Sunday, June 12, 2011

LIVING LONGER OR JUST DYING SLOWER?

Seems like we've always had this way of turning some of our most brilliant breakthroughs into bumbling boomerangs. Agriculture good -- e-coli bad! Printing press good -- pornography bad! Radio good -- morning drive shows bad! Television good -- reality shows, well, so bad the language has yet to catch up!

Now however arrives perhaps the bitterest of boomerangs -- improved modern health-care. Is it helping us live longer or just die slower...?

Danial Callahan writes in The New Republic: "Among the elderly the struggle against disease has begun to look like the trench warfare in WWI: little real progress in taking enemy territory but enormous economic and human cost in trying to do so. Our main achievements consist of devising ways to marginally extend the lives of the very sick."

If you're under 50, you can stop reading.
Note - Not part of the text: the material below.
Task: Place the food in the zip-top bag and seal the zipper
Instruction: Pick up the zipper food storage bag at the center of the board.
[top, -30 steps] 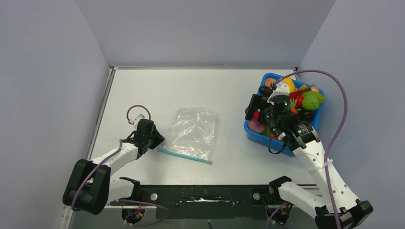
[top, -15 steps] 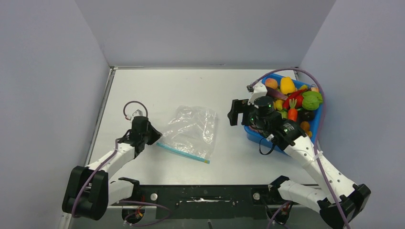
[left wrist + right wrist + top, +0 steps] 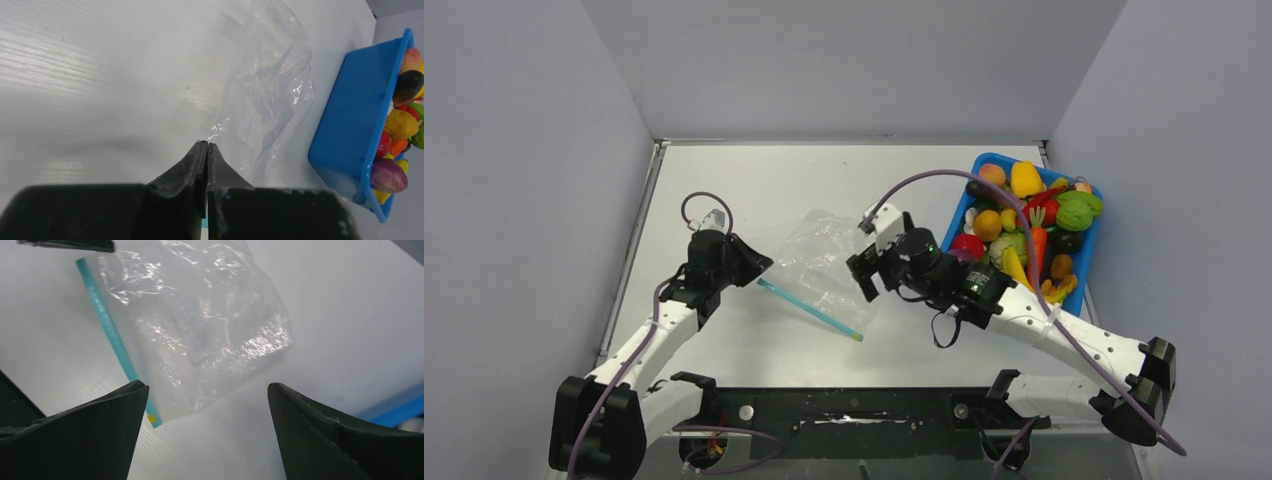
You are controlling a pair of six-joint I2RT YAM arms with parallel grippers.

After all, dying has no place or meaning in your life. On the other hand, you won't be under 50 forever.

When people talk about the "population explosion" they should actually be talking about the "health explosion." Modern medicine has granted us much longer -- though frailer -- leases on life. So while the overall population is hardily growing in the advanced countries, the number of aged and ill is!
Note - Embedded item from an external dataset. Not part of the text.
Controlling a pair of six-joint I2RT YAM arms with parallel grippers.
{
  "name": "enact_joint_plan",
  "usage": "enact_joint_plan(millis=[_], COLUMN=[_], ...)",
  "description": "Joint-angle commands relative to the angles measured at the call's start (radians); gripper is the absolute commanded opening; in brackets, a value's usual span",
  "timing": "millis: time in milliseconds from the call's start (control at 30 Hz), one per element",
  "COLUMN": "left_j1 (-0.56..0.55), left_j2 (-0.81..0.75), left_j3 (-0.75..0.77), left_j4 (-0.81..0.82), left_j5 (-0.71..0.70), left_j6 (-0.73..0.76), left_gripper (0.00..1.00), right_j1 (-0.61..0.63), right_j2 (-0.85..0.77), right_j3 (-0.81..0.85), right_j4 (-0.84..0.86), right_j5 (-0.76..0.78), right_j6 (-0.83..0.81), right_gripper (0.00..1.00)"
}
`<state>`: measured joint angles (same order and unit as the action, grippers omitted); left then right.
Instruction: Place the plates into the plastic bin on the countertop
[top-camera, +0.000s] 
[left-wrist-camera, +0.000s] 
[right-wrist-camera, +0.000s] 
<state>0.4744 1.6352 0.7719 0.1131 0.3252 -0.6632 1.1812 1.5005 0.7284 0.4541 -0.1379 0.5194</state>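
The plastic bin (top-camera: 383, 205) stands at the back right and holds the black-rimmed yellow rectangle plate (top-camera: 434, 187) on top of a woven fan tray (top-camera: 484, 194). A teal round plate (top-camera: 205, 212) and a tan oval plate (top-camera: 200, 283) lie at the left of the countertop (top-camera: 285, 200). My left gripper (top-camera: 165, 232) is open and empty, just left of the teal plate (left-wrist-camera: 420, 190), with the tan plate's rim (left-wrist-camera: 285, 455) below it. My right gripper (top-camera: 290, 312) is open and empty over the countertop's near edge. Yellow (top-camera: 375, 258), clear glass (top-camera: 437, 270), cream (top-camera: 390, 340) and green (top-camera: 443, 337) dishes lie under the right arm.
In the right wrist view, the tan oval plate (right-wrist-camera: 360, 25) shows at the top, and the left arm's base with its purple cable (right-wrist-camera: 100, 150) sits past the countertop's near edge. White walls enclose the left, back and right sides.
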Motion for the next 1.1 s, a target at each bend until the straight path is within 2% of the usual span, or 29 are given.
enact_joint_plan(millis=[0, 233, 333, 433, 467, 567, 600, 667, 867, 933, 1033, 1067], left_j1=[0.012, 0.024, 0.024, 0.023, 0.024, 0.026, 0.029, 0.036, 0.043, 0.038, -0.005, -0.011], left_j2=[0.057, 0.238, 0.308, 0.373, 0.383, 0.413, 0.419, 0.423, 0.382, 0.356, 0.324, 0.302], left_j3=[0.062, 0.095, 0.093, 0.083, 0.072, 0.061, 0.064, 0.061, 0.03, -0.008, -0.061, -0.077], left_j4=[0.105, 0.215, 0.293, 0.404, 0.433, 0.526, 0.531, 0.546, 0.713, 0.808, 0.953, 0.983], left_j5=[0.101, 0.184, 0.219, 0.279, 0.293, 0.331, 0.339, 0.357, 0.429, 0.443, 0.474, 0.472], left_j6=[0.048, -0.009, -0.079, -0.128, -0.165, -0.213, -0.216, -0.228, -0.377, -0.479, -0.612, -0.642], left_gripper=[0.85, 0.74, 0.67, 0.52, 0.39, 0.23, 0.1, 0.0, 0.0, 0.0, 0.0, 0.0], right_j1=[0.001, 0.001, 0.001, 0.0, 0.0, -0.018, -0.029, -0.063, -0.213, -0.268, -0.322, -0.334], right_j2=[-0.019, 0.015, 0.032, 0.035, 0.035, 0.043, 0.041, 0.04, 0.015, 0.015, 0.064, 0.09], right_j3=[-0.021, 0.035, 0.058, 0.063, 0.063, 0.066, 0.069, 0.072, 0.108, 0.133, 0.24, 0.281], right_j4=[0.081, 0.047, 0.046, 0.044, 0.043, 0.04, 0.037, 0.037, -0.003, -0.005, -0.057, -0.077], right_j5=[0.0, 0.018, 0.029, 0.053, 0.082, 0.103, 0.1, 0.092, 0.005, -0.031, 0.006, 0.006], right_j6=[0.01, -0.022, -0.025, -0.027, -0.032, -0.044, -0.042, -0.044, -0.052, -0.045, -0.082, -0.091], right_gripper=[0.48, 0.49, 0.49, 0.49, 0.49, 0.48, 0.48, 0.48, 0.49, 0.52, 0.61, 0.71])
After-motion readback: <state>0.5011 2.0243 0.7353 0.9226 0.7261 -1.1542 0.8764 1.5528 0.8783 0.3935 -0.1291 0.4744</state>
There are historic consequences to this first-time global phenomenon.

Germany's Bismarck sought to address this boomerang in Germany 150 years ago. Other European nations eventually did the same with various kinds of government coordinated health-care systems. Some work better than others. However here, the indefatigable spirit of Rugger Individualism, has vigorously outlasted the last frontier in which vigorously required it. And so today many here still utter such remarkable arguments: "Government keep your hands off my Medicare!"

Finding good jobs today may be a more deeply felt priority...but finding good health in the tomorrows to come will become a still greater priority. However, then I remember one of my media course professors who enjoyed reminding us: "No one really listens to anyone else, and if you try it for awhile you'll see why."